Fokker S-11 Instructor – a Dutch treat?

Fokker S-11 Instructor

This trainer is full of character; the first post-WW2 Fokker design, it was ordered ‘off the drawing board’.  Initial test flights, in 1947, showed up a few snags, but once these were sorted this solid-looking primary trainer sold well to air forces around the world.  Customers included the Israeli Air Force, the Dutch Air Force (Koninklijke Luchtmacht) and Navy (Koninklijke Marine), and the Brazilian Air Force. The type was manufactured in Brazil, both as the S-11 and the more developed S-12.

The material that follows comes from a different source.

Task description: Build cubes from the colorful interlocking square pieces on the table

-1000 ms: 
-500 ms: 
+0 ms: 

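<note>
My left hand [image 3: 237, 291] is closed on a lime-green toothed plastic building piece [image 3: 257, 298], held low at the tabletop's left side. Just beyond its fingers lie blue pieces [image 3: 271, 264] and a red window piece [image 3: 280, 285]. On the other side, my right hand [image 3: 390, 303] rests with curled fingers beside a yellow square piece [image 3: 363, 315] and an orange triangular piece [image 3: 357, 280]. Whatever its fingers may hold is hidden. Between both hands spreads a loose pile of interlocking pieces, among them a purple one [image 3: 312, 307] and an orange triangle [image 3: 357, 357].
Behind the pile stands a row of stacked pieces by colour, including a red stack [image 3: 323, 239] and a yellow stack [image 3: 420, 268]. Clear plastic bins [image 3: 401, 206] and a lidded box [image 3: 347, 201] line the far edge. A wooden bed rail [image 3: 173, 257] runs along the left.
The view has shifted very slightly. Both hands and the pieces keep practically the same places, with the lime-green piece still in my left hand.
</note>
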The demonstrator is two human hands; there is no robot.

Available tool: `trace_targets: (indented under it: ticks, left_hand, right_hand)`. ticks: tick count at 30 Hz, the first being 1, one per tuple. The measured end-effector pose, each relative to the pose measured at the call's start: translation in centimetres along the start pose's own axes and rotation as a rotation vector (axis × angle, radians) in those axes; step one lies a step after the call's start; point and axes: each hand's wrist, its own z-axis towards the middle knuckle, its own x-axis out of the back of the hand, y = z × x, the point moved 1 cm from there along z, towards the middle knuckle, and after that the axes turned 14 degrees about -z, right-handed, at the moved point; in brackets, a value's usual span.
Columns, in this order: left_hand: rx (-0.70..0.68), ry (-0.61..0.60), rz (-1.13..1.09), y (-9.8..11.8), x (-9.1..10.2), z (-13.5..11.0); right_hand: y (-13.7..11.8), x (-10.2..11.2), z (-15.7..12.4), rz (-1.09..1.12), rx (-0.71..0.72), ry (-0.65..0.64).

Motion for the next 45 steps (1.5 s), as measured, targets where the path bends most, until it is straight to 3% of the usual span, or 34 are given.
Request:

Like its direct contemporary, the de Havilland Chipmunk, the instructor and pupil sat under a single, long, canopy. Both of the trainers had fixed undercarriages, but the S-11 Instructor had the advantage of a ‘trailing link’, levered type, which really helps smooth out the ‘bumps’ in student landings. Also seen in the above photograph are the external balances for the ailerons, and the pitot tube in leading edge of the wing. Hardly a speedster – it has a 190hp Lycoming engine – it is still a fully aerobatic aircraft, and is eminently reliable.  This example is in Royal Dutch Navy markings and is seen sitting in the sun at GVFWE, Hullavington, in 2007.

Fokker were known for building eminently ‘sensible’ aircraft, and the S-11 is a typical example. The Fokker Instructor is a sturdy trainer, hardly as handsome as the Chipmunk, but just as delightful to own!